In October of 1981, I turned 18 and made my first gun purchase. I had a Marlin 30-30 at the time, and wanted a longer range gun to hunt the hill country. I hit the local pawn shops in Conroe and picked up a Winchester Model 70 25-06 with a Leupold Gold Ring 3x9 scope on it for $150. After several years and several deer, it is still the only gun I use to hunt with. Same gun, same scope. I can drive tacks with it. Why fix what ain't broke. Bought my son a Tikka T3 25-06 a few years ago for Christmas and he loves it. Nuff said.

As far as ammo, the 100 gr Core Lokt is very accurate, however, with the 120 gr Core Lokt I get a lot of wobble out of. I wanted a little heavier bullet but did not want to loose the accuracy.

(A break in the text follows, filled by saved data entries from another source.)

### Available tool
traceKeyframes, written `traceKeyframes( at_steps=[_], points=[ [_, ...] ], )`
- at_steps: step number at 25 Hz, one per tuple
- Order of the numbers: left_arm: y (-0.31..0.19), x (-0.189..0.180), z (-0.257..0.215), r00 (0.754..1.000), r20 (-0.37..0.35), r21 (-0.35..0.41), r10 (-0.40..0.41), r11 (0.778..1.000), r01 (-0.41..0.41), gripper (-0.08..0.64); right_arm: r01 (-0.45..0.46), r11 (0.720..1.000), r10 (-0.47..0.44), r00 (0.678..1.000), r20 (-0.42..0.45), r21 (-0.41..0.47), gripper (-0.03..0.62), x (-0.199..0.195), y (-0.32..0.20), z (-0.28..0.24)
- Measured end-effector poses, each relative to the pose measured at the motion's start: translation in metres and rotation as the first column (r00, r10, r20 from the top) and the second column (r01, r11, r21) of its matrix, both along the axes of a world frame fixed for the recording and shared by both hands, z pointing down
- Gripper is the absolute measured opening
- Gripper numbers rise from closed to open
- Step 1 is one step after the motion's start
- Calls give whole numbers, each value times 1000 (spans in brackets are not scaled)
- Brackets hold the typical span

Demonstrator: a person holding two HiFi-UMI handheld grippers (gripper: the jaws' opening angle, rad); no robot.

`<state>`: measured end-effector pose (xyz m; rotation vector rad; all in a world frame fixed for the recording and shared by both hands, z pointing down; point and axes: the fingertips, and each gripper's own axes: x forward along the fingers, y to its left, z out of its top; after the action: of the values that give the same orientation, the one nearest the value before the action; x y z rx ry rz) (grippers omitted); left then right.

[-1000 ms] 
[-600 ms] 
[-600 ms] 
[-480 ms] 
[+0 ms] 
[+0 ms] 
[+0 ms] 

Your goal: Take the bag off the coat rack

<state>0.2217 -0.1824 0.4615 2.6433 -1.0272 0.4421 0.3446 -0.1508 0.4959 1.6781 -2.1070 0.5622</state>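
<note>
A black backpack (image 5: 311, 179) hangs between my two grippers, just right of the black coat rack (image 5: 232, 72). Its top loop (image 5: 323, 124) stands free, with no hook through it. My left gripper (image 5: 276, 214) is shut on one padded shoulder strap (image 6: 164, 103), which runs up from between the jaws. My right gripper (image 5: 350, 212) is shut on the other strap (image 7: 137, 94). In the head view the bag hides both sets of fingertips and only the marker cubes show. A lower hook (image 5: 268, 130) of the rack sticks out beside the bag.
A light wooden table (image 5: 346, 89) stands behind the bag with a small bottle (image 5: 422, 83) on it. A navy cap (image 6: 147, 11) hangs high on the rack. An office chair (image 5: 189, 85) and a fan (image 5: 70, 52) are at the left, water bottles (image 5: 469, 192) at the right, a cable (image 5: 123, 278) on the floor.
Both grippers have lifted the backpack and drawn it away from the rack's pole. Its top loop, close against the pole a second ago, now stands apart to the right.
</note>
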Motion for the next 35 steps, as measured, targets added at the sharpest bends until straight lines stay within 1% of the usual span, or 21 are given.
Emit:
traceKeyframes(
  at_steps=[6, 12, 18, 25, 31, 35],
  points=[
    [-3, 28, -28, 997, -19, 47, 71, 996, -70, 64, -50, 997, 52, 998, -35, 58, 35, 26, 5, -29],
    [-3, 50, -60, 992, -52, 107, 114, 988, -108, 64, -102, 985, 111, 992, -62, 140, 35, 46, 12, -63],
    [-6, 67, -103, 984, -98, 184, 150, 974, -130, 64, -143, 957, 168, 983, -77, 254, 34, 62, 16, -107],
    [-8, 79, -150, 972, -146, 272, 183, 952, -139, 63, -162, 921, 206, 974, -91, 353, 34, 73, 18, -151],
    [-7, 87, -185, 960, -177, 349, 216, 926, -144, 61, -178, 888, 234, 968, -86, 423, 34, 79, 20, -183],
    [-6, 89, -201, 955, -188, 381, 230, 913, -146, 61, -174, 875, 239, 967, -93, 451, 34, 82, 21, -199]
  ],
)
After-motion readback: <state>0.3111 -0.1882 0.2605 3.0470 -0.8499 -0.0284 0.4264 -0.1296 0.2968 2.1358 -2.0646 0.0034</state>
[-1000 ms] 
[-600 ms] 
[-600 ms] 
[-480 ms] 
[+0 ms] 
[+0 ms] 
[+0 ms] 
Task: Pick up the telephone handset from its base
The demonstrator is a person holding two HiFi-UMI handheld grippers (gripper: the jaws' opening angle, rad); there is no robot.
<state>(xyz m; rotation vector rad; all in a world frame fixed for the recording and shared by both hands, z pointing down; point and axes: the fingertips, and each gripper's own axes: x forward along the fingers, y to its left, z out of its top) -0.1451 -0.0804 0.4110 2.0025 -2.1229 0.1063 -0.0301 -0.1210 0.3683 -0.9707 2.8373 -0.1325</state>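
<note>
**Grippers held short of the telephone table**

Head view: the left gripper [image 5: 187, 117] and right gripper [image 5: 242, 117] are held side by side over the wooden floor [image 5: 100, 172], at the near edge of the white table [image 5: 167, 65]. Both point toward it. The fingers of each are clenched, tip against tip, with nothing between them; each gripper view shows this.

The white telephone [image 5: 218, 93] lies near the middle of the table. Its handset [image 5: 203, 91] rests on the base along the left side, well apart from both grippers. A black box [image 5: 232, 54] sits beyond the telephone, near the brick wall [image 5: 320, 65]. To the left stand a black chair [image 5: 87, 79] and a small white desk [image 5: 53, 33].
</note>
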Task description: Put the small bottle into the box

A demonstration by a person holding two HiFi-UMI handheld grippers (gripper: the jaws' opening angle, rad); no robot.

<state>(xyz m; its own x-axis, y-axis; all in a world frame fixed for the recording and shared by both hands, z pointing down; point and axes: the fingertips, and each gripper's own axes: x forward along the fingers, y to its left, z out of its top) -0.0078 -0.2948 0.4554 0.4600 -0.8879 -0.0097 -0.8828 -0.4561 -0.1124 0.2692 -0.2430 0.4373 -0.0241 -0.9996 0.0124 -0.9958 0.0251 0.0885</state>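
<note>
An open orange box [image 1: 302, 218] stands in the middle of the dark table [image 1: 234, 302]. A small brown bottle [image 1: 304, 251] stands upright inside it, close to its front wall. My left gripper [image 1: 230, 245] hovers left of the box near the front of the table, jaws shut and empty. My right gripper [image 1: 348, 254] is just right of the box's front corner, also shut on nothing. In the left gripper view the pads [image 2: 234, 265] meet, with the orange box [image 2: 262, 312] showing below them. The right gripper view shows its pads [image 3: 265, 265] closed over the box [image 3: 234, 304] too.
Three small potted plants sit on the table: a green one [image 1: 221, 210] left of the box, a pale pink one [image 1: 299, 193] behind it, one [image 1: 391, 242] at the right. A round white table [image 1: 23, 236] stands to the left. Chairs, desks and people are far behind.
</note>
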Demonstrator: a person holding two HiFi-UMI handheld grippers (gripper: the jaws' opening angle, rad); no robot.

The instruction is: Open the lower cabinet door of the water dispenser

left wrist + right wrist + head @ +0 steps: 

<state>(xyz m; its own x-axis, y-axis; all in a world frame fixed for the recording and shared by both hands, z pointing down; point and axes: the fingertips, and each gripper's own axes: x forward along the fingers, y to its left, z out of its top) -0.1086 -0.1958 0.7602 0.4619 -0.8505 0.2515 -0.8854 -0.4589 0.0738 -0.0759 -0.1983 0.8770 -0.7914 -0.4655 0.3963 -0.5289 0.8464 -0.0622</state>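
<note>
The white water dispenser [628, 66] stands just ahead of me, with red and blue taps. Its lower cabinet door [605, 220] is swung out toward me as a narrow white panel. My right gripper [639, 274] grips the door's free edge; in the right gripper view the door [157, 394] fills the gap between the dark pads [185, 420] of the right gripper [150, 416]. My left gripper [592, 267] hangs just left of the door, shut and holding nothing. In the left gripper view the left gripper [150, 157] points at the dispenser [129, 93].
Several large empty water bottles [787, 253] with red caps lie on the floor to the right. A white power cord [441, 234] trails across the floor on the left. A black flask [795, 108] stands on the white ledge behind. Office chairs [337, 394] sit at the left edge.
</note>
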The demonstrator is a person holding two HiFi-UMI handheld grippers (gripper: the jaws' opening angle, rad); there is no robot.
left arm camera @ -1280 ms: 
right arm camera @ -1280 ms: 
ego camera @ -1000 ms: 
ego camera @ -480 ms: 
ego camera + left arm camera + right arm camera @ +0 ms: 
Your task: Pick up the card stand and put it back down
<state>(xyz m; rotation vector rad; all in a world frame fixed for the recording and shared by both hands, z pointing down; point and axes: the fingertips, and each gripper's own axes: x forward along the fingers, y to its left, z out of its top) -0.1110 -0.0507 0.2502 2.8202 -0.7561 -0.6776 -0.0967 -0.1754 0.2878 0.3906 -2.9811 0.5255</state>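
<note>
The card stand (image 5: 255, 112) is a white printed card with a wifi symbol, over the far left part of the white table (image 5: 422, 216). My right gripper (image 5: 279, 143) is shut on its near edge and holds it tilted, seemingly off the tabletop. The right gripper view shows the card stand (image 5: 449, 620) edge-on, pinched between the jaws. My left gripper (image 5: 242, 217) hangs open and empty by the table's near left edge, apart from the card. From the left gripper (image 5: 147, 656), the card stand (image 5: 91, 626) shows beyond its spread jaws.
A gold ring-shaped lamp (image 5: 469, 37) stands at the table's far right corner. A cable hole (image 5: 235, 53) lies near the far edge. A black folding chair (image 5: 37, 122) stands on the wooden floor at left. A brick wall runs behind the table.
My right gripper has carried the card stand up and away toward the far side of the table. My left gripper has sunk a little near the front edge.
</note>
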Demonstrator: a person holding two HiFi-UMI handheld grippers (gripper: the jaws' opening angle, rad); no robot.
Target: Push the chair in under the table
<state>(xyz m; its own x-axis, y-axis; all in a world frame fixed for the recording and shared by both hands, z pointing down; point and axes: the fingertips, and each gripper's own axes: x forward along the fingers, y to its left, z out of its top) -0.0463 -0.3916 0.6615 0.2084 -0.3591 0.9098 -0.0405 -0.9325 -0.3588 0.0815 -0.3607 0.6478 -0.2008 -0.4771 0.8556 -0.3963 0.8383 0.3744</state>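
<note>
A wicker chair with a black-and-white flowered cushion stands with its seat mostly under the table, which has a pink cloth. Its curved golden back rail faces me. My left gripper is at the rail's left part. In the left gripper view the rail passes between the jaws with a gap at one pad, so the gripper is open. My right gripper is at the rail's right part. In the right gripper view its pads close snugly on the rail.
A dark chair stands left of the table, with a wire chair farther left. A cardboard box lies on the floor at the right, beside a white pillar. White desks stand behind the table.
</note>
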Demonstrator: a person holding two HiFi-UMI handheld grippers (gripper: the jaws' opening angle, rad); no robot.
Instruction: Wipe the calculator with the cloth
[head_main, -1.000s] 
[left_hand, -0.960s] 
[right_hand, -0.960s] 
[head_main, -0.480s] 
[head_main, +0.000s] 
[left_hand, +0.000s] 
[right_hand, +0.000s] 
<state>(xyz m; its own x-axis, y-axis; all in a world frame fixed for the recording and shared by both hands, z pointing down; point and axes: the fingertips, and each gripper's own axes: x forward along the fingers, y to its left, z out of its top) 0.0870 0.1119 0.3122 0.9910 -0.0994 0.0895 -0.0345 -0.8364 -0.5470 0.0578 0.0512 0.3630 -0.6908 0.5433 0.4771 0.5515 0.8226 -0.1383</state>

Tried the Federal Premium 115 gr Nosler Partition last year. Good on accuracy and take down, bad on pricing. This year trying the Hornady 117 gr Superformance. Appears accurate at the range, but the jury is still out on the take down power. Hopefully by the end of the season I will have an answer on that. Be safe.


----------



## Rack Ranch (May 25, 2004)

100 gr Rem Cor-Lok here too...


----------



## fishinaggie78 (Aug 17, 2005)

*25-06*

Bought a Ruger No.1 25-06 in 1980 after lots of conversation and reading. This rifle is a tack driver with whatever I feed it. Many years ago, an old friend and myself would reload during Monday night football. He for his venerable .270, and me for the 25-06. Then we'd have one or two shooting contests per month, with several others on Sunday after church. I tried every powder/bullet combination that was available at that time, and finally settled on 51 or 52 grains H4831 with either a Sierra 117 boattail soft/spire point or a Hornady similar bullet for pure accuracy. It was unbelieveable off a benchrest all the way out to 300 yds. (across one of his hay pastures going into a creek bottom). _Of all of the bullets I tried on my particular rifle, the boattails always gave the most consistently accurate results._ Since I quit reloading and regular shooting, nowadays, I mostly use 120 gr. Remington Corelokt (last 4 deer) or Federal 117 gr. Sierra Game King BTSP or Hornady 117 BSSP. Very consistent results and quick clean kills on hogs and whitetail with these.
I have some old 100 gr. hollowpoint that I reloaded using IMR4831 & IMR4350 (I forget the recipe) that are also extremely accurate and deadly on yotes.
:texasflag


----------



## LBS (Sep 2, 2004)

*Same here*



elkhunter49 said:


> I had an old Ruger M77 in 25-06 for years and killed a bunch of deer with it. I traded it for a pistol and have regretted it ever since. If anyone has a nice piece they want to sale then please send me a PM. Great caliber, my second favorite to only a 300 Winchester magnum.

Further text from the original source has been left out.